I tiptoe up the stairs with great agility, so as to not active the creeks in the floorboard, in my mission to evade waking my mother. Truthfully, I want to avoid the same conversation I have every morning. But alas—

“It’s interview day,” my mother sings cheerily.

“I know. I’m on it,” I say, trying to hold back my distain for her jaunty mood. I am on my final weeks living in my mother’s basement. We had made an arrangement in which after my graduation, I had one year—365 days—to have my finances in order, or my mother will give me the boot.

My mother enjoys displaying her unconventional love for me through her “tough love” and overbearing dictatorship over my life choices. Much to her disappointment, I have been pursuing art most of my life, and I spent my entire share of my father’s estate on my Fine Arts degree and supplies. My mother believes she can best support me towards a better life by withdrawing her financial support. As the final weeks of my living arrangement near an end, she has set up an interview for me with a wealthy businessman from New York, for a chance at a “real” career instead of as a “starving artist.”

“It’s interview day, child. And this is what you will wear.”

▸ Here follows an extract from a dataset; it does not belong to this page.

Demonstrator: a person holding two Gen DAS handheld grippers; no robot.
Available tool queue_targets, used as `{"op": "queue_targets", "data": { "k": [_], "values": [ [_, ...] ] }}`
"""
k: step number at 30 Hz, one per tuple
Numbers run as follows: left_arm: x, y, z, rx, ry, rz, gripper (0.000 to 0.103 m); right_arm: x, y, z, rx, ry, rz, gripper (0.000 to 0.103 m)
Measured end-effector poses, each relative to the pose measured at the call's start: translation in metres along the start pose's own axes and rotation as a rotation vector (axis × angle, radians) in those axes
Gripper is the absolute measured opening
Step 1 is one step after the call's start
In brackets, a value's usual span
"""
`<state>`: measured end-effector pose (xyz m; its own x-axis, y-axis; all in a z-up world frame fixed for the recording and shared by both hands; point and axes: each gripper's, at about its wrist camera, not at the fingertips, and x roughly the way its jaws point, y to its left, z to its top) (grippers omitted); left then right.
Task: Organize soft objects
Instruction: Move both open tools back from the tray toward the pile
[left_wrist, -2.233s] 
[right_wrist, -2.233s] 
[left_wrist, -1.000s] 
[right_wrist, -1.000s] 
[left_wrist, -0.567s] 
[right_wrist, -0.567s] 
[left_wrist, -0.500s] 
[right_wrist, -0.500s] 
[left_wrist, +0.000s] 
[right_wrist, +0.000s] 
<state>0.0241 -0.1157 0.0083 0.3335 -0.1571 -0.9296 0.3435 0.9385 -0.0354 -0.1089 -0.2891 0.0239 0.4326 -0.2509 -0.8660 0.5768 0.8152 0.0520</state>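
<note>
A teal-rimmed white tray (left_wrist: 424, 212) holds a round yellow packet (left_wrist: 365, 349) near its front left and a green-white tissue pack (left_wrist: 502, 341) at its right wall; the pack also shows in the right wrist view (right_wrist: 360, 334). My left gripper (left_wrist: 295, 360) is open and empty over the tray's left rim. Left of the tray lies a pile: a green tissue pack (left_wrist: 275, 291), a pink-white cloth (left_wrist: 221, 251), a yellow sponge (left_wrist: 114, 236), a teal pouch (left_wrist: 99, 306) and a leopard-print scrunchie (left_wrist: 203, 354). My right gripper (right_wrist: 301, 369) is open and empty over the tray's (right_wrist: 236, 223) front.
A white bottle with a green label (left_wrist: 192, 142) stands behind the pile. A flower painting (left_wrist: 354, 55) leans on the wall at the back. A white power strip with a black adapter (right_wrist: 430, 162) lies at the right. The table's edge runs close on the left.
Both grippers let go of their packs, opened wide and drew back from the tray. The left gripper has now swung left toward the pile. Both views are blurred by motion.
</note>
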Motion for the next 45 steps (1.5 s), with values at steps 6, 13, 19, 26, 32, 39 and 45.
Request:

My mother hastily urges me towards the kitchen table. Here, she has laid out an ostentatious outfit: a moody grey blazer with a burgundy silk undershirt, topped off with a faux fur peacoat. Her eyes are glued to mine with anticipation. I wince at the thought of how much of her earnings went into obtaining such an outfit.

“Jeremy will be at the market in thirty minutes. This is our only connection. His father owed your dad a favor, so don’t muck it up. I know this will be good for you,” my mother says sternly.

My mother ushers me to get dressed, and watches me attentively as I leave the house. She does not trust me to be open-minded, and for good reason.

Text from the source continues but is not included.